**TASK OBJECTIVE**
Repeat the data verbatim, images excluded.

**PROVIDED DATA**
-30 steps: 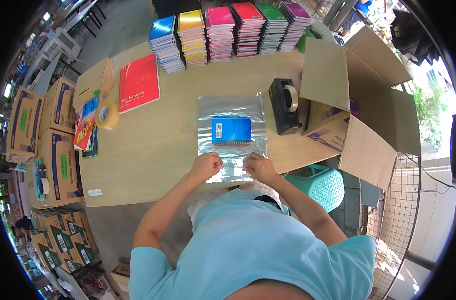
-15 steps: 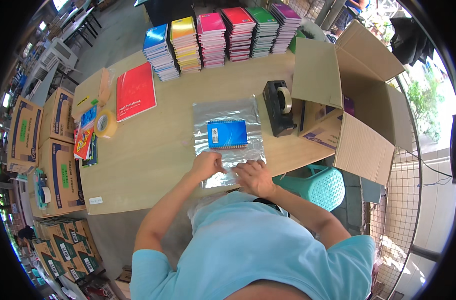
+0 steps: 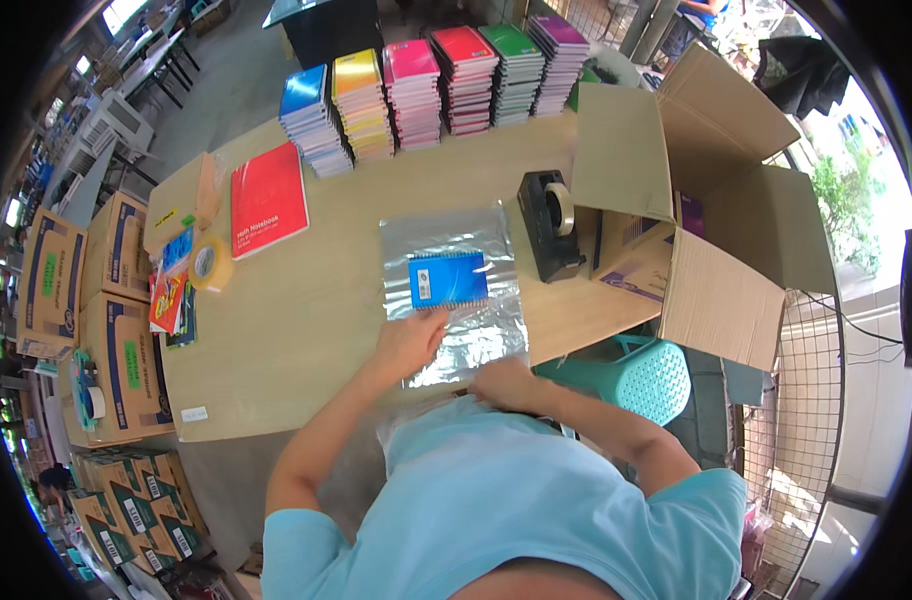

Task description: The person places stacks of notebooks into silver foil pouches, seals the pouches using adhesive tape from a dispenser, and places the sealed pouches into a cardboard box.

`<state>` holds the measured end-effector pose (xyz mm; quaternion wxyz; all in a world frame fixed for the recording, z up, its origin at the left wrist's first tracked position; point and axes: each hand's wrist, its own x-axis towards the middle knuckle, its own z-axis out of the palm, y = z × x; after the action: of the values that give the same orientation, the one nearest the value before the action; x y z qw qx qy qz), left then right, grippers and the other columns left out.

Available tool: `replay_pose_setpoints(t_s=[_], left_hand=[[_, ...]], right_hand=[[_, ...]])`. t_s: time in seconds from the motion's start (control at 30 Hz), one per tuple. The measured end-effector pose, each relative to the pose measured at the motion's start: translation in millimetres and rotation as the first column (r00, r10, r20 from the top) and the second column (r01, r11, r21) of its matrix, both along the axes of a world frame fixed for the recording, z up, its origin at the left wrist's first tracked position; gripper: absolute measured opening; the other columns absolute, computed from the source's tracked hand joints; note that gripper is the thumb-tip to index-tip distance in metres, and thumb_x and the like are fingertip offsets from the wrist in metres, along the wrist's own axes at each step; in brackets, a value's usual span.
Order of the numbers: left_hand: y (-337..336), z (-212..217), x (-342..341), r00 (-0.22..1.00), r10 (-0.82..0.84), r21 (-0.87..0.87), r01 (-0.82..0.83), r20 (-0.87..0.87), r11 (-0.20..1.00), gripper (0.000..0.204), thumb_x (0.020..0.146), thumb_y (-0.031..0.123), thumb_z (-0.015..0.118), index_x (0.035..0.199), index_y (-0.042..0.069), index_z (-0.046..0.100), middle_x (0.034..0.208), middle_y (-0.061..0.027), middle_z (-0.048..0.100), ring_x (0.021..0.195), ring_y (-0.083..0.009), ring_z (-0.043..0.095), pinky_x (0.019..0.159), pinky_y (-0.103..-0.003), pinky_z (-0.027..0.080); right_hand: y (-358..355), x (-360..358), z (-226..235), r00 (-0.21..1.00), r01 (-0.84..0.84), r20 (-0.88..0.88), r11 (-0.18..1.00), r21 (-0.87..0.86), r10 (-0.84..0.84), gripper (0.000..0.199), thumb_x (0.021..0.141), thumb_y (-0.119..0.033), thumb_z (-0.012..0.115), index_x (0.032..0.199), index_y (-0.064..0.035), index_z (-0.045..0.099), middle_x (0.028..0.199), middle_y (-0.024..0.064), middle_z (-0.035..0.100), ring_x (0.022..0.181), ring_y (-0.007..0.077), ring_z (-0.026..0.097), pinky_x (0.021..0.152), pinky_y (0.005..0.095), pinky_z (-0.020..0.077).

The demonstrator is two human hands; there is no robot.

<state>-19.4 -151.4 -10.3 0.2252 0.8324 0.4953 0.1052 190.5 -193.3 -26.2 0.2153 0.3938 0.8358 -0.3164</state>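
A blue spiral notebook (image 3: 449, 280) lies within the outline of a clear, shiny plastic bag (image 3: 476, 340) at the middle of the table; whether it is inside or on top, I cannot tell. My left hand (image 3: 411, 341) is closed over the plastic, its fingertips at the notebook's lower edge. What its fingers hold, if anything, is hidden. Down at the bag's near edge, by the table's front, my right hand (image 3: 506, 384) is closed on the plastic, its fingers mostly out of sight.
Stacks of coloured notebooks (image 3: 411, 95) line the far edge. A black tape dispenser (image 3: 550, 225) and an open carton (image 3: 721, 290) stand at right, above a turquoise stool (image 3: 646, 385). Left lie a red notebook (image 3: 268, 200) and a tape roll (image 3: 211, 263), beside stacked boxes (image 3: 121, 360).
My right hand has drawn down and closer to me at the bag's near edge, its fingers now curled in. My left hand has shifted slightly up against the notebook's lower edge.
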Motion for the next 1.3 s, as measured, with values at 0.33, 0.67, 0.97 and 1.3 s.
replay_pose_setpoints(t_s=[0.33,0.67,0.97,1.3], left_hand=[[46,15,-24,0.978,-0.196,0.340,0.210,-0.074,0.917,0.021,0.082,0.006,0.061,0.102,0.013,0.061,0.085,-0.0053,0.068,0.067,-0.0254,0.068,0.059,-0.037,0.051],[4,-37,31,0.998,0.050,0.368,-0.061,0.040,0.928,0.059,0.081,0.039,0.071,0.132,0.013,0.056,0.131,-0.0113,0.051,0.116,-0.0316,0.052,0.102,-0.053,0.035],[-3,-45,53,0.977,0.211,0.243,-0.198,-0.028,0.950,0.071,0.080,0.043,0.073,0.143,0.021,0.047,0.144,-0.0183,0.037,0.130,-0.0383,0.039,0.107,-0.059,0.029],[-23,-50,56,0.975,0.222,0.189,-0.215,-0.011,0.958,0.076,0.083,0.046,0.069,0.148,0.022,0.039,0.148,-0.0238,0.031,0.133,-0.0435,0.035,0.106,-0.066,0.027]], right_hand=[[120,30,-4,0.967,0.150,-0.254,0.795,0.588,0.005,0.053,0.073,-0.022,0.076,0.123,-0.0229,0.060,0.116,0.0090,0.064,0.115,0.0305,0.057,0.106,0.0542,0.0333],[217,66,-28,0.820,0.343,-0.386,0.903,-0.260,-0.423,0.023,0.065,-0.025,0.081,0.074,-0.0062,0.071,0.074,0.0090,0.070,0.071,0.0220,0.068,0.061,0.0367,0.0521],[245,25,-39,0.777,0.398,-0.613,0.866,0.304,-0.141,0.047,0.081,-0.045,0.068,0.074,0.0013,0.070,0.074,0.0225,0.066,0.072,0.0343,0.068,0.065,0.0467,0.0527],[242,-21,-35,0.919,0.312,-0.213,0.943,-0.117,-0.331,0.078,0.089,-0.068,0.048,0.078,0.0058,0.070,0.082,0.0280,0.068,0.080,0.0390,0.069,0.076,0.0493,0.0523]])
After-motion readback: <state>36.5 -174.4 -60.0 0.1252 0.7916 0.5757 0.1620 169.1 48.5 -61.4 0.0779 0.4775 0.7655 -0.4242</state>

**PROBLEM SOLUTION**
-30 steps: 
-15 steps: 
+0 steps: 

Task description: The person places stacks of notebooks into silver foil pouches, seals the pouches using adhesive tape from a dispenser, and places the sealed pouches into a cardboard box.

`<state>` holds the measured end-effector pose (xyz mm; quaternion wxyz; all in a world frame fixed for the recording, z up, its origin at the left wrist's first tracked position; point and axes: each hand's wrist, its own x-axis towards the middle knuckle, its own z-axis out of the palm, y = z × x; after the action: of the values that give the same orientation, the one nearest the value before the action; x y z qw qx qy qz), left then right, grippers and the other columns left out.

Available tool: `replay_pose_setpoints(t_s=[_], left_hand=[[_, ...]], right_hand=[[_, ...]])`. t_s: time in seconds from the motion's start (control at 30 Hz), one per tuple. The measured end-effector pose, each relative to the pose measured at the motion's start: translation in millimetres and rotation as the first column (r00, r10, r20 from the top) and the second column (r01, r11, r21) of its matrix, both along the axes of a world frame fixed for the recording, z up, its origin at the left wrist's first tracked position; gripper: absolute measured opening; the other columns absolute, computed from the source's tracked hand joints; note that gripper is the thumb-tip to index-tip distance in metres, and thumb_x and the like are fingertip offsets from the wrist in metres, along the wrist's own axes at each step; in brackets, a value's usual span.
Order of the numbers: left_hand: y (-337..336), z (-212..217), x (-342..341), r00 (-0.22..1.00), r10 (-0.82..0.84), r21 (-0.87..0.87), r01 (-0.82..0.83), r20 (-0.87..0.87), r11 (-0.20..1.00), gripper (0.000..0.204), thumb_x (0.020..0.146), thumb_y (-0.031..0.123), thumb_z (-0.015..0.118), index_x (0.035..0.199), index_y (-0.042..0.069), index_z (-0.046..0.100), middle_x (0.034..0.208), middle_y (-0.061..0.027), middle_z (-0.048..0.100), ring_x (0.021..0.195), ring_y (-0.083..0.009), ring_z (-0.043..0.095), pinky_x (0.019..0.159), pinky_y (-0.103..-0.003), pinky_z (-0.027..0.080); right_hand: y (-358..355), x (-360..358), z (-226..235), r00 (-0.21..1.00), r01 (-0.84..0.84), r20 (-0.88..0.88), r11 (-0.18..1.00), r21 (-0.87..0.86), r10 (-0.84..0.84), gripper (0.000..0.199), thumb_x (0.021..0.141), thumb_y (-0.119..0.033), thumb_z (-0.012..0.115), index_x (0.032..0.199), index_y (-0.064..0.035), index_z (-0.045..0.099), middle_x (0.028..0.199), middle_y (-0.024..0.064), middle_z (-0.035..0.100), ring_x (0.022..0.181), ring_y (-0.007..0.077), ring_z (-0.026..0.097), pinky_x (0.021..0.152), pinky_y (0.005..0.095), pinky_z (-0.020..0.077).

The demonstrator is two human hands; there is no robot.

<state>-19.4 -151.4 -10.3 0.2252 0.8324 0.4953 0.1052 190.5 -193.3 -26.2 0.2153 0.3938 0.8358 -0.3164</state>
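A blue spiral notebook (image 3: 449, 280) lies within the outline of a clear, shiny plastic bag (image 3: 476, 340) at the middle of the table; whether it is inside or on top, I cannot tell. My left hand (image 3: 411, 341) is closed over the plastic, its fingertips at the notebook's lower edge. What its fingers hold, if anything, is hidden. Down at the bag's near edge, by the table's front, my right hand (image 3: 506, 384) is closed on the plastic, its fingers mostly out of sight.
Stacks of coloured notebooks (image 3: 411, 95) line the far edge. A black tape dispenser (image 3: 550, 225) and an open carton (image 3: 721, 290) stand at right, above a turquoise stool (image 3: 646, 385). Left lie a red notebook (image 3: 268, 200) and a tape roll (image 3: 211, 263), beside stacked boxes (image 3: 121, 360).
My right hand has drawn down and closer to me at the bag's near edge, its fingers now curled in. My left hand has shifted slightly up against the notebook's lower edge.
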Motion for the next 1.3 s, as measured, with values at 0.33, 0.67, 0.97 and 1.3 s.
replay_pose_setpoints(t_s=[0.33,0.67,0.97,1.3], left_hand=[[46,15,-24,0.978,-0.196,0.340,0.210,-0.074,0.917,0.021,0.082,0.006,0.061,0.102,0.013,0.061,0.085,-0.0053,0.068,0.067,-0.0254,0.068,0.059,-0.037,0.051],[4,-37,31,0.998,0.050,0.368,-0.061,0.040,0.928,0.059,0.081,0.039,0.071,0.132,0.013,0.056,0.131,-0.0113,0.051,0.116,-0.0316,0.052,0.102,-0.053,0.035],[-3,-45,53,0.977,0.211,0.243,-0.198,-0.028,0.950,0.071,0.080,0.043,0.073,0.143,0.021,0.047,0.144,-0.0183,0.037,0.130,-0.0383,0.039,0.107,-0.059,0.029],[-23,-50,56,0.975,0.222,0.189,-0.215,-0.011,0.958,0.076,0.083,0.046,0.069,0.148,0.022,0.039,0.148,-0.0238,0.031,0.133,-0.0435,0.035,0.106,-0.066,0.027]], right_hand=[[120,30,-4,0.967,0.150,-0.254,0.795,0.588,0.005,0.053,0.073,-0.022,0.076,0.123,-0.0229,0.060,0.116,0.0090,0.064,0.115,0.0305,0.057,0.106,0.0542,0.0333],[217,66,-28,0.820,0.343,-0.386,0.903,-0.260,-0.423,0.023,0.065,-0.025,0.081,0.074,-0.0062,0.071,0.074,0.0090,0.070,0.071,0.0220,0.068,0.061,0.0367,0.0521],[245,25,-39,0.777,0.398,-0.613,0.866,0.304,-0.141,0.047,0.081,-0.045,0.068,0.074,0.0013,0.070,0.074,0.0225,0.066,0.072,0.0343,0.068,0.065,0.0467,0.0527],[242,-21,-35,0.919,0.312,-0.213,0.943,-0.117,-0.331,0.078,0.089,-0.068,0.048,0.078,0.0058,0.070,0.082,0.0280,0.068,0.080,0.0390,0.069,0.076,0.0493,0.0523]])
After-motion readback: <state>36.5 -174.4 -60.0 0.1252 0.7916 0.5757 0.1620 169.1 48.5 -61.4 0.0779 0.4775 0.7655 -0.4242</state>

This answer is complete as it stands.